Task item:
The answer is the set of lines that include "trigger", copied from the data below.

*** Records for the exercise

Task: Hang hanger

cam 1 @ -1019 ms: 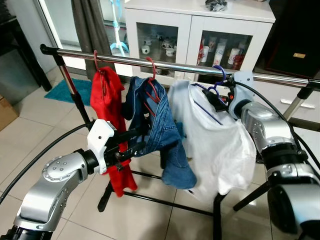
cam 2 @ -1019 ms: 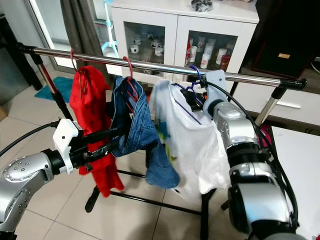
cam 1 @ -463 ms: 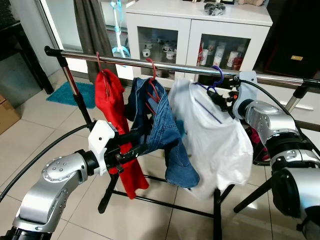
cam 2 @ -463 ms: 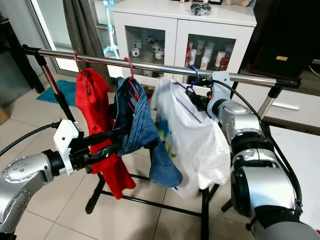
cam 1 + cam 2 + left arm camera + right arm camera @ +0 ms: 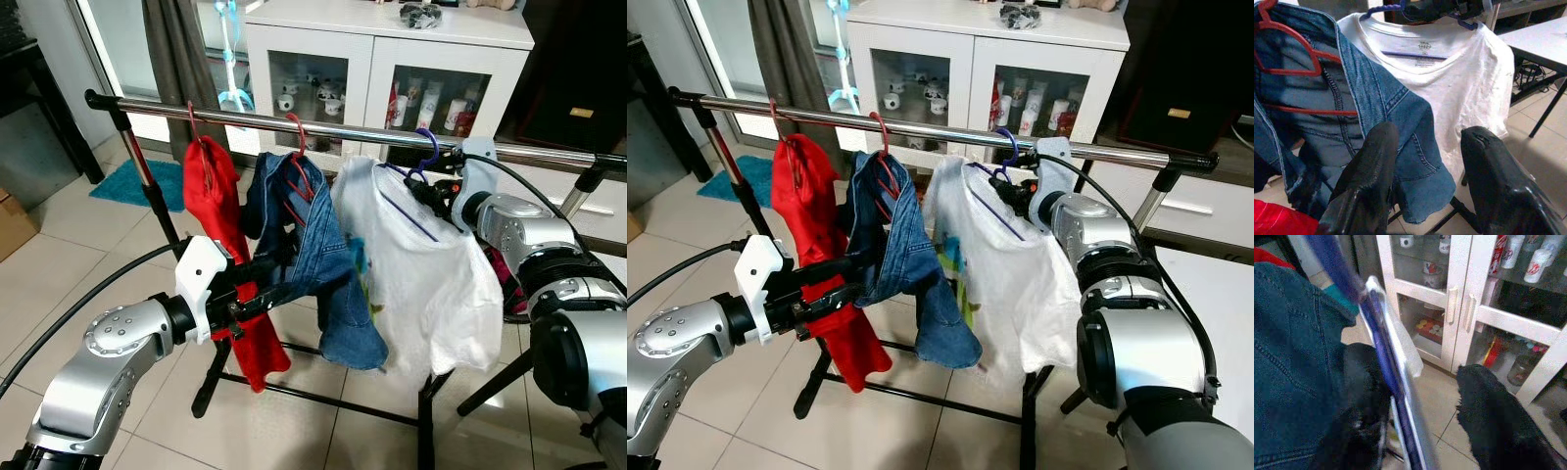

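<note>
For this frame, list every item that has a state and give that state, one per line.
Purple hanger: hooked on the rail, carrying the white T-shirt.
Right claw: open, at the hanger's shoulder.
Left claw: open, against the denim jacket.
Denim jacket: hanging on a red hanger.
Red garment: hanging on another red hanger.
Cabinet doors: closed.

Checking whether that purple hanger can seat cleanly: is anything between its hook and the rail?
Nothing visible. The purple hanger with the white T-shirt has its hook at the rail, on a bare stretch right of the denim garment. The right end effector is at the hanger's neck.
</note>
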Available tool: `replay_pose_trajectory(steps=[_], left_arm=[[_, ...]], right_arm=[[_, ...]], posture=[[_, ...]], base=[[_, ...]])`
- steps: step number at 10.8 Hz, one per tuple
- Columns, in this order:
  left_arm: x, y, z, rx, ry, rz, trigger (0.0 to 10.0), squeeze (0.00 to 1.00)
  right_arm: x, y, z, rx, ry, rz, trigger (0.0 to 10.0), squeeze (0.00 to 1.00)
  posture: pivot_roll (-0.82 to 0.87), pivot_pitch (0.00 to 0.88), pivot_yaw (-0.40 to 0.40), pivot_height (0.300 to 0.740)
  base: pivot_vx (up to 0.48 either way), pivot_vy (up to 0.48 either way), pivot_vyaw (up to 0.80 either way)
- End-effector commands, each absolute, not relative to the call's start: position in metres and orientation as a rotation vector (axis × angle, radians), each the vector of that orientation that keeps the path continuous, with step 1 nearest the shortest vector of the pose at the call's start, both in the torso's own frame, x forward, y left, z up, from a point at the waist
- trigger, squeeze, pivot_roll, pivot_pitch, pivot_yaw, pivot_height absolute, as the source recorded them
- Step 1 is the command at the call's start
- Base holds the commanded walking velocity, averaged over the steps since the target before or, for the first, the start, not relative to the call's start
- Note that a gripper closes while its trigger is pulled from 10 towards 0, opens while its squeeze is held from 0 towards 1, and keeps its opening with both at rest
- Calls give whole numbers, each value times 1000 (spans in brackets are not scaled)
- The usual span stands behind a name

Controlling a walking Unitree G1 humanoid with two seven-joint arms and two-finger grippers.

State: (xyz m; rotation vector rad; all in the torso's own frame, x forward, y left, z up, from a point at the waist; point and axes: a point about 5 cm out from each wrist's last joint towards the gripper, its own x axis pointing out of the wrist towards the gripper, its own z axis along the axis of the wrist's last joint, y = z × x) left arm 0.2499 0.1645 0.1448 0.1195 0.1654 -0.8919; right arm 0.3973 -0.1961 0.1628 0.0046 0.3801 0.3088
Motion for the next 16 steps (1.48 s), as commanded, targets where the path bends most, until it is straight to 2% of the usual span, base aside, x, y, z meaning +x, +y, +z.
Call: replay_pose_trajectory(steps=[1,10,14,16], left_arm=[[249,163,146,125,167,-907,10000,0],[252,159,143,130,168,-903,10000,0],[266,151,136,152,153,-737,10000,0],[274,152,136,165,134,-620,10000,0]], right_arm=[[401,-196,174,-13,366,316,0,0],[402,-198,180,15,359,339,0,0],[398,-204,189,34,266,330,0,0],[378,-198,183,8,195,353,0,0]], posture=[[-87,0,12,740],[-116,0,25,740],[-137,0,30,740],[-130,0,20,740]], base=[[0,0,0],[0,0,0],[0,0,0],[0,0,0]])
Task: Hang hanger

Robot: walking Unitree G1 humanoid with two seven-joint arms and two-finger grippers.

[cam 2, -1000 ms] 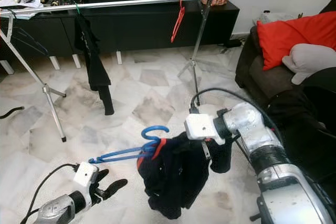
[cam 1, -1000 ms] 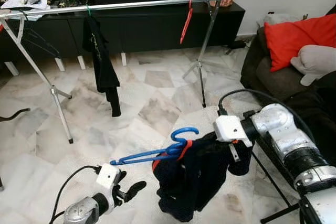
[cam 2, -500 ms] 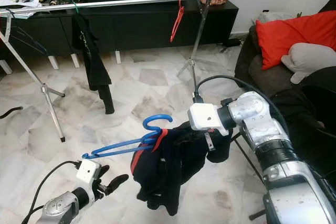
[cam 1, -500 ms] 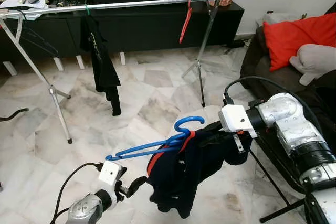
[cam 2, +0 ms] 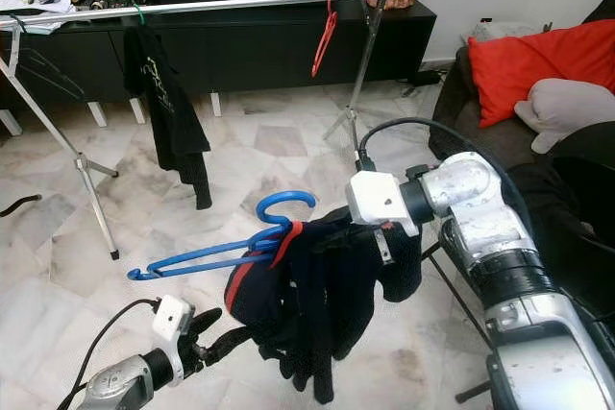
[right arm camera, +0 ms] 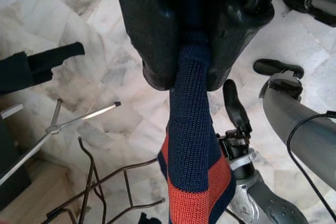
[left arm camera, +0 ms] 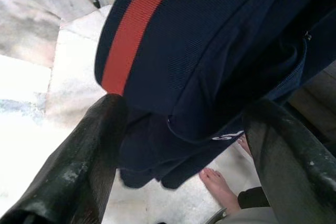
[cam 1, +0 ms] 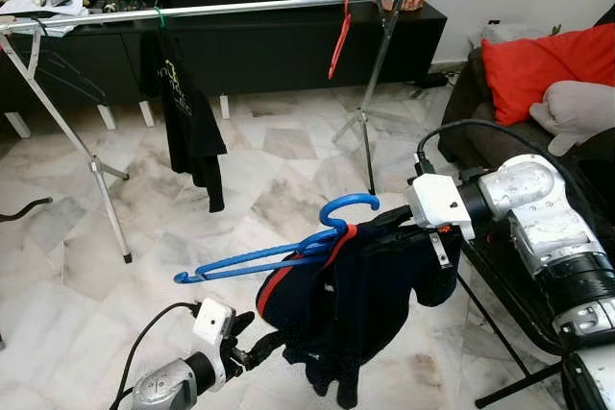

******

Answer:
  left_arm: x, y, z, rx, ry, rz, trigger (0.0 to 10.0), squeeze (0.00 to 1.00)
  right_arm: x, y, z, rx, ry, rz, trigger (0.0 to 10.0), squeeze (0.00 to 1.00)
- trigger, squeeze, pivot_roll, pivot_pitch, pivot_yaw, pivot_height absolute, as the source recorded them
- Note that a gripper closes while its trigger is pulled from 10 towards 0, opens while its squeeze is held from 0 towards 1, and keeps its opening with both at rest

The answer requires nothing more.